Task statement: State, as a single number, how many lines in the data below contain "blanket".
(Data provided begins)
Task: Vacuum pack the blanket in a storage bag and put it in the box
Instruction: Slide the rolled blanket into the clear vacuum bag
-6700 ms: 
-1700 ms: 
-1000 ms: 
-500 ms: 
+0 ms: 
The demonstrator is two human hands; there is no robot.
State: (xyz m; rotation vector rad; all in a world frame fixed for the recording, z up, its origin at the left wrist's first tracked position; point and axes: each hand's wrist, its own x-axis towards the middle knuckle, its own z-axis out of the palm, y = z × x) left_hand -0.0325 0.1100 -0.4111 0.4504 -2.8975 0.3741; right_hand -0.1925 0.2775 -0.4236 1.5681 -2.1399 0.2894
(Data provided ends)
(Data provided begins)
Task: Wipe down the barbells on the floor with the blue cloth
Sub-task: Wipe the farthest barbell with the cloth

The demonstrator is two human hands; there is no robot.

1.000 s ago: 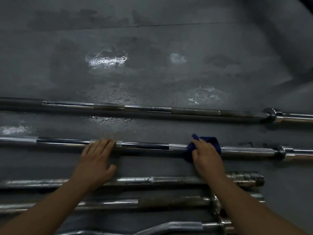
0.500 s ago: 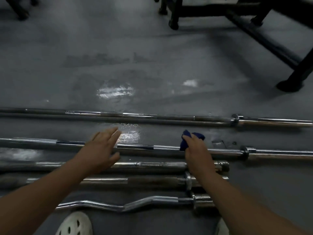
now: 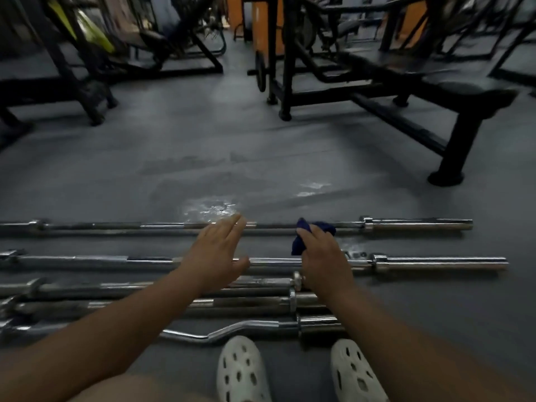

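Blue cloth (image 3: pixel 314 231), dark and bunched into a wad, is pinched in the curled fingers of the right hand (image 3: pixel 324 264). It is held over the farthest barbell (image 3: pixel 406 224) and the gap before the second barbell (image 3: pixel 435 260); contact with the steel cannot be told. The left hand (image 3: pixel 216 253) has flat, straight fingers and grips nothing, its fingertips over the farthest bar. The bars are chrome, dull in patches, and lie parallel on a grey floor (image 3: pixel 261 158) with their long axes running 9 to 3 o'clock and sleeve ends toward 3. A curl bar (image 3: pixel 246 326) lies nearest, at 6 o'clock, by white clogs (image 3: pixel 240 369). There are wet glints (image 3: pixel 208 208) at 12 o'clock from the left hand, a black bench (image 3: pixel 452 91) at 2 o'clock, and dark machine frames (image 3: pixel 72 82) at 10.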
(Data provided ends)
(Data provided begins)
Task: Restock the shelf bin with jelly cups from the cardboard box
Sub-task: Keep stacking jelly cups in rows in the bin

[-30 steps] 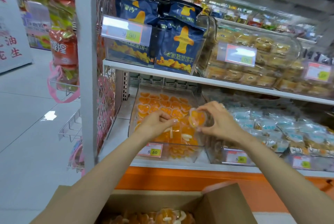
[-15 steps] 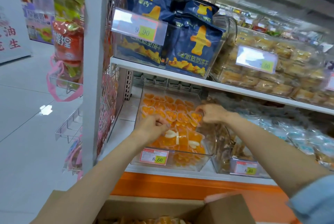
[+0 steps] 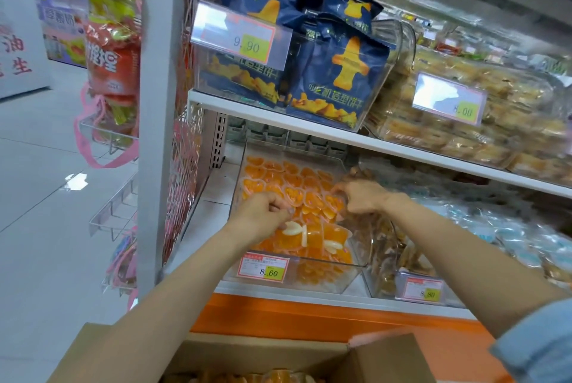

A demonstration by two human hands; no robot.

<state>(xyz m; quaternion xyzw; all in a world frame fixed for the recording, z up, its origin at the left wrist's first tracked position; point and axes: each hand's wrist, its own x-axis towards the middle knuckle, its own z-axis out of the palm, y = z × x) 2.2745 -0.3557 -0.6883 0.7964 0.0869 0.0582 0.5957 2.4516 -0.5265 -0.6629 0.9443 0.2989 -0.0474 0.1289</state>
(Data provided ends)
Output of the exercise: 2